Why does Q Learning diverge?

Question

My Q-Learning algorithm's state values keep on diverging to infinity, which means my weights are diverging too. I use a neural network for my value-mapping.

I've tried:

Clipping the "reward + discount * maximum value of action" (max/min set to 50/-50)
Setting a low learning rate (0.00001 and I use the classic Backpropagation for updating the weights)
Decreasing the values of the rewards
Increasing the exploration rate
Normalizing the inputs to between 1~100 (previously it was 0~1)
Change the discount rate
Decrease the layers of the neural network (just for validation)

I've heard that Q Learning is known to diverge on non-linear input, but are there anything else that I can try to stop the divergence of the weights?

Update #1 on August 14th, 2017:

I've decided to add some specific details on what I'm doing right now due to a request to.

I'm currently trying to make an agent learn how to fight in a top-down view of a shooting game.

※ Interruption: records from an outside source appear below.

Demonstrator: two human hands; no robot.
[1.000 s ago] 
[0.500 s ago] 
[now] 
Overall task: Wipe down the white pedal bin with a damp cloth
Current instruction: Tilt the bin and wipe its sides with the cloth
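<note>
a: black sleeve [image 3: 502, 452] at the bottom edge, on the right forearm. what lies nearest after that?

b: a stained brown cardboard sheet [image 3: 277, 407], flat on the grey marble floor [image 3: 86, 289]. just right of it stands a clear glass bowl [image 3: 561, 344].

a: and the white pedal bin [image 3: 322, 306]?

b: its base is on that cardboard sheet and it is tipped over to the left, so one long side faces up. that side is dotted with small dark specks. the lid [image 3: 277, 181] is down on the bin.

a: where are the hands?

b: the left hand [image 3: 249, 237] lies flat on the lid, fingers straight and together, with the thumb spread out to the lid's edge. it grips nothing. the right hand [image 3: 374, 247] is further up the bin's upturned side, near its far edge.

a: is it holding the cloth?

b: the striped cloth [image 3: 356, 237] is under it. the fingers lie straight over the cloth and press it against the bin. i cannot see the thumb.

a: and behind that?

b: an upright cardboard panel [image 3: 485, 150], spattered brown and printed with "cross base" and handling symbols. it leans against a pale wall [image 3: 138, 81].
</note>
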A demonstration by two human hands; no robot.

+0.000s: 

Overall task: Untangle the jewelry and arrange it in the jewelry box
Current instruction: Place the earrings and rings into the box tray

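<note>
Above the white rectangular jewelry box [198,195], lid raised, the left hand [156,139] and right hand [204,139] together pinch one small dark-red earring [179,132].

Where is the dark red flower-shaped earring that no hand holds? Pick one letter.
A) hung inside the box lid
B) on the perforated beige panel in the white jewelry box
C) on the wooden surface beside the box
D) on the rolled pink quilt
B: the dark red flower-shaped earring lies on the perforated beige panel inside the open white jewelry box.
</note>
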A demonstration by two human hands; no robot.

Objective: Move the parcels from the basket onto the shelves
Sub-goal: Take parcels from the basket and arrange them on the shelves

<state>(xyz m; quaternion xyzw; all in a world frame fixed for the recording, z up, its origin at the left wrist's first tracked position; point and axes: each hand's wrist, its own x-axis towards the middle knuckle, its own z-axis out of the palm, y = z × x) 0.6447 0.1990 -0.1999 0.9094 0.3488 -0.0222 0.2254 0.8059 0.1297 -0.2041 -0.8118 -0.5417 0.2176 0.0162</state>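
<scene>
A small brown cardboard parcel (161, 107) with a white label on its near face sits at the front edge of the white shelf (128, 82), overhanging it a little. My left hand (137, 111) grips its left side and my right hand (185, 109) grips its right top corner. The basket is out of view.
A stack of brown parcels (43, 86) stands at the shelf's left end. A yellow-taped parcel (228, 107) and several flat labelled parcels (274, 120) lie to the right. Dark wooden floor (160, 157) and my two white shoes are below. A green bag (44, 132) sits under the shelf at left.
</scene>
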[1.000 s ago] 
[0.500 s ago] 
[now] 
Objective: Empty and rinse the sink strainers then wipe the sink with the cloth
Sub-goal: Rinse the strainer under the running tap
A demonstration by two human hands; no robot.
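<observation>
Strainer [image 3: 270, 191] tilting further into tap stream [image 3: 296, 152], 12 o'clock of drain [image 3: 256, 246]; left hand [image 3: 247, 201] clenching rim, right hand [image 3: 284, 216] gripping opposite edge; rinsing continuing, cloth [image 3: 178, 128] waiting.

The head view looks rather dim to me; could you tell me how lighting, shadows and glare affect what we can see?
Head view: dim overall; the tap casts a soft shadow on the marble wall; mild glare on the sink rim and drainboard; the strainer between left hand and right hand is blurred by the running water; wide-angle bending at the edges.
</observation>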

The opponent is a simple bot which moves stochastically.

Each character has 9 actions to choose from on each turn:

move up
move down
move left
move right
shoot a bullet upwards
shoot a bullet downwards
shoot a bullet to the left
shoot a bullet to the right
do nothing

The rewards are:

if agent hits the bot with a bullet, +100 (I've tried many different values)
if agent gets hit by a bullet shot by the bot, -50 (again, I've tried many different values)
if the agent tries to fire a bullet while bullets can't be fired(ex. when the agent just fired a bullet, etc. ), -25(Not necessary but I wanted the agent to be more efficient)
if the bot tries to go out of the arena, -20(Not necessary too but I wanted the agent to be more efficient)

The inputs for the neural network are:

Distance between the agent and the bot on the X axis normalized to 0~100
Distance between the agent and the bot on the Y axis normalized to 0~100
Agent's x and y positions
Bot's x and y positions
Bot's bullet position. If the bot didn't fire a bullet, the parameters are set to the x and y positions of the bot.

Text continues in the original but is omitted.